I would define cultural nostalgia as collective, societal nostalgia and, in excess, also a disease. In her book, The Future of Nostalgia, Svetlana Boym lays out two main plots — the return to origins, and conspiracy. So, on the one hand, there is deep longing for a pure unsullied past which lies in the twilight zone between history and memory. On the other, there are schemers and plotters who conspire to spoil the utopia for their own selfish motives.

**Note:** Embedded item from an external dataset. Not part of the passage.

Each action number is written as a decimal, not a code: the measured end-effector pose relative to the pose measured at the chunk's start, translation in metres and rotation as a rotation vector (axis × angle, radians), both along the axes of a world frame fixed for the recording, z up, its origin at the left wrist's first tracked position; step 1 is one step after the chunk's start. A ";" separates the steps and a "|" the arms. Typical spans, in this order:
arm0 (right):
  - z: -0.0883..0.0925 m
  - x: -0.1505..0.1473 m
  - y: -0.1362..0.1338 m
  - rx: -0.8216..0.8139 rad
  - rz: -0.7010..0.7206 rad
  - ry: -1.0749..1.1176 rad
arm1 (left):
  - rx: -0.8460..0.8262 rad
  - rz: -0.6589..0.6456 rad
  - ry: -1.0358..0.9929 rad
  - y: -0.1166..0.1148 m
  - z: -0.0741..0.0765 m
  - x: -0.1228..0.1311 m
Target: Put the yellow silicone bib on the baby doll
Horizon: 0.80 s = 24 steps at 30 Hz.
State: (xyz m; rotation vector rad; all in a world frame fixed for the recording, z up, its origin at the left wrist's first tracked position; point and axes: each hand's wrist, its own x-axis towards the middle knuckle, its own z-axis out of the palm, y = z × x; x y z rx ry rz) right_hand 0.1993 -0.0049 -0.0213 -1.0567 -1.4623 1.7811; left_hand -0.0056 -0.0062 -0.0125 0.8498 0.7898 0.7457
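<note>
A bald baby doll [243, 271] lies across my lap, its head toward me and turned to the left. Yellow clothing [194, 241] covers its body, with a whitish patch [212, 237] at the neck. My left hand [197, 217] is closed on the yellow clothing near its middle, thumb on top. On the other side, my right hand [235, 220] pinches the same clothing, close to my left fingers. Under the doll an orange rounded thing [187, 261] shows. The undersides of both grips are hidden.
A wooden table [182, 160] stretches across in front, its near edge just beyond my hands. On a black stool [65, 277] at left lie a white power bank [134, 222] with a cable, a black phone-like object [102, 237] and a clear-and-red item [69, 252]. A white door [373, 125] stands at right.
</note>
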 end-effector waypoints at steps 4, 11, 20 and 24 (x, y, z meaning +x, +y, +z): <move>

Progress hasn’t cured nostalgia, it has exacerbated it. Boym says that nostalgia “inevitably reappears as a defence mechanism in a time of accelerated rhythms and historical upheavals”. So, even though it was initially understood as a longing for a lost place, she proposes that nostalgia should instead be seen as “a longing for a different time” that results from being unable to cope with progress.
Pakistan’s preoccupation with Ertugrul shares some similarities with what Boym has examined but has additional complexities. For one, its society is being actively goaded into inventing nostalgia for a culture that it never knew and which has never been its own. The language and manners of Arabs and Turks are alien to Pakistanis. So, is the present infatuation with Turkish culture temporary? Will the shift away from Arabism towards Turkism be long lasting or deep? Will we ever realise that Pakistan’s real cultures belong to our own soil?
More worrying is the evident desire of our culture managers to form a self-image of Pakistan as a warrior nation besieged by hostile forces. Only war is admired — not music, art or science. So, even though Arab or Turkish cultures are considered superior and worthy of emulation, nothing is being copied from their scholarly and intellectual traditions. This points to the poverty of thought in Pakistan. Some days ago, the current HEC chairman asked a gathering of university students and professors if they could name a single Pakistani philosopher. There was silence.
Creating a make-believe world can have beneficial consequences. We tell stories to children so that their imaginations may soar. But taking the creations of one’s own mind too seriously can be devastating, especially if they idolise violence and conquest. What will the little boys with little swords that I saw grow up to be? I don’t even want to think about it.
The writer is an Islamabad-based physicist and writer.